Michael Haneke's Amour is a recent film with a similar theme about aging together as a couple, but your director’s consciousness is much more agnostic or realistic than his.

I do feel like I'm an atheist. I don't believe in God but I do feel like all of my films aren't even looking. They're about, for me when I'm writing, there are people living in a world where there isn't a God for them and they don't necessarily believe in him. They're trying to understand what their life means in the universe, basically, and finding that place within it, working out how they can give meaning to their own life. And I do feel like in 45 Years it's two characters looking back to see if their life has had meaning and if the relationship that they've forged together has had meaning. For some of those other filmmakers, God becomes that meaning or has forged a meaning and for me that doesn't exist in the world of my stories. While it's not an obvious thing, I do think because I don't believe in God I'm always looking to create my own meaning in an existential way.

click to enlarge Andrew Haigh and Charlotte Rampling on the set of 45 Years - © 2016 CURZON ARTIFICIAL EYE
  • © 2016 Curzon Artificial Eye
  • Andrew Haigh and Charlotte Rampling on the set of 45 Years

The fade to black is such a fitting end to the film. Did you have a "This is exactly right." moment when you shot the scene?

That final shot, which was a very long shot of them coming off the dance floor, dancing and zooming into her, I wanted that. That was the first image that came into my head when I was starting to write the script. I knew I wanted that to be the end. For me the film is leading from one point to that final point. It's not even undulating. I felt like it's either a straight line to it or it's spiraling into it or something like that, that's how I saw the film. I knew that was going to be the final moment, I knew that I wanted it to cut to black and I knew that it would just be on her face.

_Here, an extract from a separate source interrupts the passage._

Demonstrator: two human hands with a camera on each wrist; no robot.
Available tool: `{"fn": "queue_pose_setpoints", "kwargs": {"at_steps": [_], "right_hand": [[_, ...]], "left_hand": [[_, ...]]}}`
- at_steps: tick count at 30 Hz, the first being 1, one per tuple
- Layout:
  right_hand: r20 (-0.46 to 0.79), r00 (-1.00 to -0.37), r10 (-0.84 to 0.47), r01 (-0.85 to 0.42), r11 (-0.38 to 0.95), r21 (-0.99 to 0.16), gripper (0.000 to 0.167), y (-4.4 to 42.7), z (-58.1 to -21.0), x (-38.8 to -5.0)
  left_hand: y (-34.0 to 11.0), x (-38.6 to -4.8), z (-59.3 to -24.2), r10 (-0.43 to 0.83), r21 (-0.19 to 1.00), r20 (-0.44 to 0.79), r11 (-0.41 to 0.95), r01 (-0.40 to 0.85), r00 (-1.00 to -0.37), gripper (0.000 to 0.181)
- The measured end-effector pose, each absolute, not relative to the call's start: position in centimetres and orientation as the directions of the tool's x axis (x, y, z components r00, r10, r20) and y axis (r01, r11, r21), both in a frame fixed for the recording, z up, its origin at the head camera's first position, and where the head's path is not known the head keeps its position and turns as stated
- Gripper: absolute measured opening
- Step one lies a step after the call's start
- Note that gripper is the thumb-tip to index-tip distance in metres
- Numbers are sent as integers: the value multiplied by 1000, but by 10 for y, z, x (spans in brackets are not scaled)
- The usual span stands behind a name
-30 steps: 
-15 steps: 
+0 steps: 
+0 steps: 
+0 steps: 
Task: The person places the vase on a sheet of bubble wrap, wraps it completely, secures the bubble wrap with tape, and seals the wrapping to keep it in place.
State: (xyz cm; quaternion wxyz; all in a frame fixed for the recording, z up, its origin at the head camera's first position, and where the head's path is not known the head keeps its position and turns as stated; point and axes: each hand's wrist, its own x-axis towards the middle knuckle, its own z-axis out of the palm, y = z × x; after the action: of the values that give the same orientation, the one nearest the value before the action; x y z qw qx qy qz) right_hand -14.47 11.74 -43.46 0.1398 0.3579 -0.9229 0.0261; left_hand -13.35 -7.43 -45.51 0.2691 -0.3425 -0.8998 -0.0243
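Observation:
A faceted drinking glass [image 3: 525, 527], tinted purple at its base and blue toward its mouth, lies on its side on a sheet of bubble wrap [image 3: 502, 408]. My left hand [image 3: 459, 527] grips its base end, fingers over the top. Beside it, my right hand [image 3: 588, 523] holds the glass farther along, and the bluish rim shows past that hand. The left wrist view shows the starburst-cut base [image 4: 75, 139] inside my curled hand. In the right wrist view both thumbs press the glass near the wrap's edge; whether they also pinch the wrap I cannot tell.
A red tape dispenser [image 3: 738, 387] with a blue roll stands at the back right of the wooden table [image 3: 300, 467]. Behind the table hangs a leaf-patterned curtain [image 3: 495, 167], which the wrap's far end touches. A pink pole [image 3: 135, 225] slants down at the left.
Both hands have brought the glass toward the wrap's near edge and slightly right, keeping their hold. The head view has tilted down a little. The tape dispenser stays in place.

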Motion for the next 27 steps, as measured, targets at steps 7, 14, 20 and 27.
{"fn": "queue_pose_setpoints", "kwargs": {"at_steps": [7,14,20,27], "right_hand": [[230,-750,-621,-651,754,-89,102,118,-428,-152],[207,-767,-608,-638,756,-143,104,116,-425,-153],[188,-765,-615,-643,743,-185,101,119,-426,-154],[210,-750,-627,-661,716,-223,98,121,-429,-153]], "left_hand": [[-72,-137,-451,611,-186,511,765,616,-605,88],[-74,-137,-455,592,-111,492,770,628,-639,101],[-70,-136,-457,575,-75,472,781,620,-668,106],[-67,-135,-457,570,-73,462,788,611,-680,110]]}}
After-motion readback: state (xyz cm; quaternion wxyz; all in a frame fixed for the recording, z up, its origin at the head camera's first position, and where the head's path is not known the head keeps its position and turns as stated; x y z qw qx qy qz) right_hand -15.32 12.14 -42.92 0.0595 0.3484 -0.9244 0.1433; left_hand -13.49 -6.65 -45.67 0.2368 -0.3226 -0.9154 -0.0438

But then in terms of what that would be on the day, Charlotte and I talked about it, obviously, and it was in the script, this notion of what the emotion is. But then you just make that decision and I wanted it to be jarring, just hit you but also be slightly confrontational at the same time. I wanted it to be a bit of a shock to the system like, "Oh my God, fuck!" Yeah, I think Charlotte's amazing in there and I want you to like be thrown into the darkness to be like, "Oh, okay. Now what?"

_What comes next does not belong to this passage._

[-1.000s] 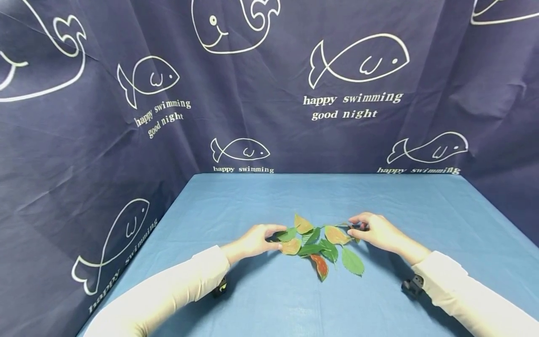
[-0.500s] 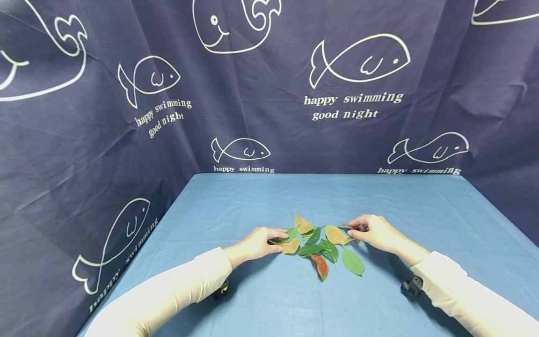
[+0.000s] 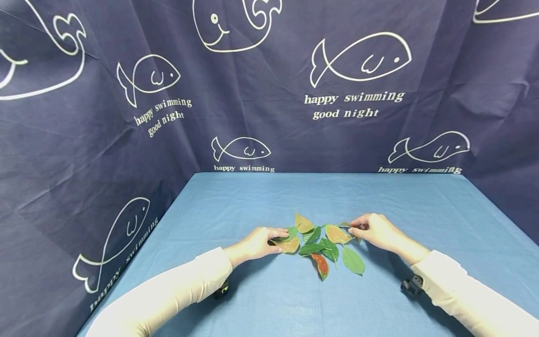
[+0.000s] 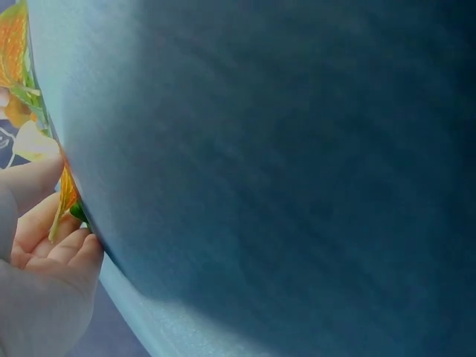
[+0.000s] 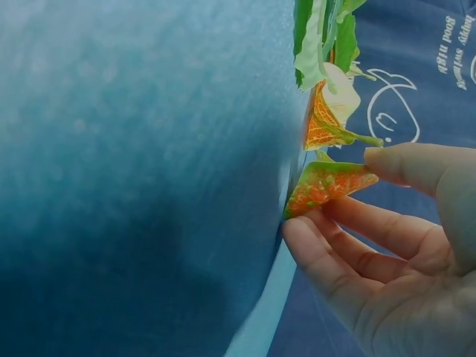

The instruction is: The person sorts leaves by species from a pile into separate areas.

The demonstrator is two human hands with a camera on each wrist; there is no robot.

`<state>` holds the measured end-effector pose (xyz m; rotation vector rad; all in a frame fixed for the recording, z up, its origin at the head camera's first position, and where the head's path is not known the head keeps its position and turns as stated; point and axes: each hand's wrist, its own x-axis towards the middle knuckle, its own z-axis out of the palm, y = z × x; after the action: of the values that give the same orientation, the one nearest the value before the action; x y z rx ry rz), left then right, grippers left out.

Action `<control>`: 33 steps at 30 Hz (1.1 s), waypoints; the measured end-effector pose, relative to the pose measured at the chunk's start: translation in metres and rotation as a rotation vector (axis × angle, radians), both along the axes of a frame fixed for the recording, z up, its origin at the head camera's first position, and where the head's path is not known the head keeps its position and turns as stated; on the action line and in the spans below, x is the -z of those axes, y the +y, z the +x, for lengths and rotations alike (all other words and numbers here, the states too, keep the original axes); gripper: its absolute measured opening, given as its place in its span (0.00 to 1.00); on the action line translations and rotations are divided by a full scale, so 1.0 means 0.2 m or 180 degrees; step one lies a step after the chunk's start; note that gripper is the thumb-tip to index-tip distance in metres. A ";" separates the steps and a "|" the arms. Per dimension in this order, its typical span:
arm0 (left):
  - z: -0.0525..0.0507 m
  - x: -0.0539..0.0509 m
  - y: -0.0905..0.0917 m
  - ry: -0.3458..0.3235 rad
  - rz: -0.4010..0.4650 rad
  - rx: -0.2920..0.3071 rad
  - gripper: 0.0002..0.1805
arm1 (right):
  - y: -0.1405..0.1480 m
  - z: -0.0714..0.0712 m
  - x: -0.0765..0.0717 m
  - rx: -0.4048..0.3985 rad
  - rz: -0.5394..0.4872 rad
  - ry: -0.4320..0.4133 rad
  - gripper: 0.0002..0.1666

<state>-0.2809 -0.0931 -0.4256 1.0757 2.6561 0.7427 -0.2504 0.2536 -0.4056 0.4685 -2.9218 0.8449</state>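
Several leaves lie in a loose cluster on the blue cloth. In the head view my left hand (image 3: 258,243) is at the cluster's left end, its thumb and fingers around a yellow-orange leaf (image 3: 289,245) that partly overlaps a green leaf (image 3: 292,232). The left wrist view shows that leaf's stem (image 4: 56,222) between thumb and fingers. On the right, my right hand (image 3: 381,231) pinches a small orange-and-green leaf (image 5: 327,186) between thumb and fingers. Beside it is another yellow-orange leaf (image 3: 337,234). The fingers partly hide both held leaves.
Between the hands lie a yellowish leaf (image 3: 302,223), dark green leaves (image 3: 311,249), a red leaf (image 3: 321,266) and a broad green leaf (image 3: 353,260). The blue table cloth (image 3: 269,299) meets a dark curtain (image 3: 269,93) printed with white fish at the back and left.
My left hand has shifted slightly right over the left-end leaves, and the yellow-orange leaf's stem now shows between its fingers. The right hand stays nearly still.
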 end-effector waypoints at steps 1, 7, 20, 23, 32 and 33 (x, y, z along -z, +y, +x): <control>0.00 0.00 0.00 -0.0013 -0.0009 0.0000 0.25 | 0.00 0.00 0.00 0.0003 0.0007 0.0007 0.16; 0.00 -0.01 0.00 -0.0057 -0.0062 -0.0008 0.29 | 0.00 0.00 0.00 0.0104 -0.0003 0.0040 0.14; 0.00 -0.01 0.00 -0.0061 -0.0009 -0.0031 0.29 | 0.01 -0.02 -0.03 0.0510 -0.0148 0.0184 0.12; 0.00 -0.01 -0.01 -0.0088 -0.0010 -0.0027 0.29 | 0.02 -0.02 -0.03 0.0560 -0.0187 0.0199 0.11; -0.01 -0.01 0.00 -0.0088 -0.0063 -0.0039 0.30 | 0.03 -0.02 -0.04 0.0684 -0.0180 0.0333 0.10; 0.00 -0.01 0.00 -0.0094 -0.0063 -0.0036 0.30 | 0.03 -0.02 -0.04 0.0690 -0.0171 0.0342 0.10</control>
<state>-0.2816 -0.0939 -0.4239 1.0375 2.6414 0.7270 -0.2549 0.2591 -0.3978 0.1820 -2.7790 0.8378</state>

As an artist, your works veers away from closure. Why decide to work on a final film for Looking after the series was canceled?

When they decided they weren't going to have another season of it, there was talk about the movie. I was unsure to start with, but then very quickly I pushed to do the movie. I don't usually like closure in my work but for some reason I wanted closure with this. Especially if I look at Patrick's journey throughout the seasons. Season 2 he's all over the place and making stupid fucked up decisions which some people can be angry about or not angry about. To me that was important: he needs to make wrong decisions before he can make right decisions.

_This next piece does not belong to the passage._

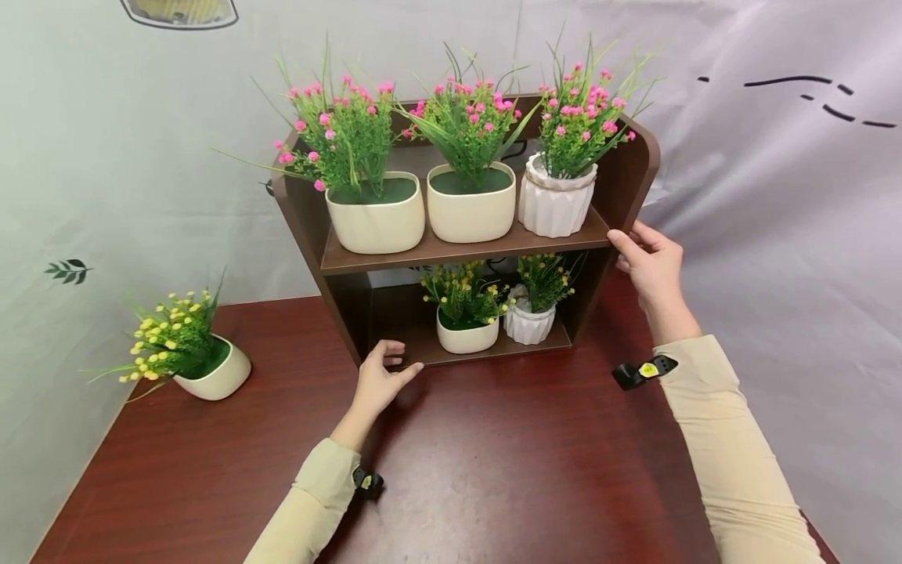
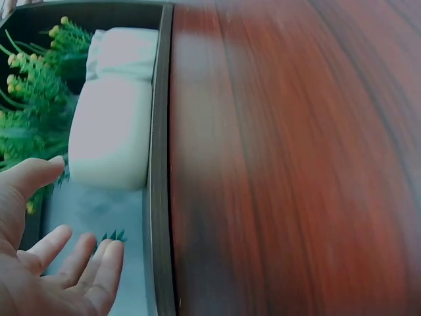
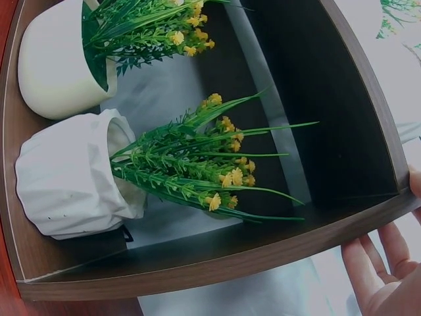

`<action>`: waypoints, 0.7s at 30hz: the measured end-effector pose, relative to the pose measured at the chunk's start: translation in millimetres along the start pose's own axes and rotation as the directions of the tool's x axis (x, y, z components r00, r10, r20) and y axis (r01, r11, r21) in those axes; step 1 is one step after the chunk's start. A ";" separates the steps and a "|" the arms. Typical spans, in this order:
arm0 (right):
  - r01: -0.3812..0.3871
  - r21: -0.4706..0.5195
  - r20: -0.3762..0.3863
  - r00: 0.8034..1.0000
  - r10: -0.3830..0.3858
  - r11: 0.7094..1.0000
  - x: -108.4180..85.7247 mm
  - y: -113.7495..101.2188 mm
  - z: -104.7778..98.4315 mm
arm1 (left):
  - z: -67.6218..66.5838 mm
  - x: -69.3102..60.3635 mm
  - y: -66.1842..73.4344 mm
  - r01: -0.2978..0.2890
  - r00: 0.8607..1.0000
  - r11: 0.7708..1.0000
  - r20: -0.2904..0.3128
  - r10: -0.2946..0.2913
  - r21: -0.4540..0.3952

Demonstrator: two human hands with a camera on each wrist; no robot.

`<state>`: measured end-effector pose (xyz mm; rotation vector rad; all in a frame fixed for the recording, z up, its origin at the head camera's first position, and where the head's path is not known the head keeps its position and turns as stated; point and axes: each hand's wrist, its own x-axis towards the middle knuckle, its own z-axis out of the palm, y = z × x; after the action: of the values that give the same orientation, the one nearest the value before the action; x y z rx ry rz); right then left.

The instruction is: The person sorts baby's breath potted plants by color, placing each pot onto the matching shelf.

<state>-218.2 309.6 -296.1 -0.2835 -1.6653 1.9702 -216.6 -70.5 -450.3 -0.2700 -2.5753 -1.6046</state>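
Observation:
My left hand [image 1: 379, 381] is at the lower left front of a dark brown two-tier shelf [image 1: 465, 258], holding nothing. Its thumb and fingers spread loosely near the lower compartment in the left wrist view. At the shelf's right side, my right hand [image 1: 654, 270] grips the side panel by the upper board, thumb in front and fingers [image 3: 366, 263] along the outside. Inside the lower tier are a cream pot [image 1: 468, 338] and a white ribbed pot [image 3: 72, 178], both with yellow flowers. Above stand two cream pots [image 1: 377, 227] and a white ribbed pot [image 1: 557, 205], all with pink flowers.
Another cream pot [image 1: 217, 374] with yellow flowers sits tilted on the reddish-brown table [image 1: 493, 454], left of the shelf. Behind hangs a pale patterned cloth [image 1: 176, 102]. Long grass blades stick out past the shelf's top and left side.

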 end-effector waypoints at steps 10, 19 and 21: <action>0.017 -0.023 0.001 1.000 -0.017 1.000 0.5 -0.9 -1.8 | -34.4 -10.8 -7.3 0.051 0.998 0.993 0.040 -0.056 0.102; 0.023 -0.019 0.005 1.000 -0.023 1.000 0.1 0.7 -0.9 | -88.3 -18.1 -17.0 0.056 0.997 0.989 0.050 -0.064 0.139; 0.020 -0.013 0.009 1.000 -0.020 1.000 0.3 0.5 -0.9 | -103.2 -20.0 -18.2 0.041 0.997 0.985 0.064 -0.053 0.167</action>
<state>-218.2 310.4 -296.7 -0.2626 -1.6802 1.9494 -201.9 -172.9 -424.1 -0.2557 -2.7662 -1.4072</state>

I wanted to end his story, that was what was fundamental to me. And it's not about it all having it with a neat bow. But I wanted to see him, for me, in a lightened, good position. I wanted to end that story for him. I feel enormously for him. I think the show for me was just about nice people trying to find their way in the world and trying to find their version of family and trying to find somebody that they can be with. It's very simple to me really what the show was and it wasn't about anything other than that really.

I'm happy that I've got to finish it, and the shoot finished three days ago. I'm honored and it was so lovely for me to be able finish it with everybody. So many of the crew is San Francisco-based, they've all been there from the very beginning of the pilot. I've never worked with so many gay people which has been amazing in a professional environment. And just to be with all the actors again, it was a really emotional thing for us all. We've all really loved doing it and it's sad for us to bring it to an end.

45 Years opens in San Francisco at the Embarcadero Center Cinema Friday, Jan. 30.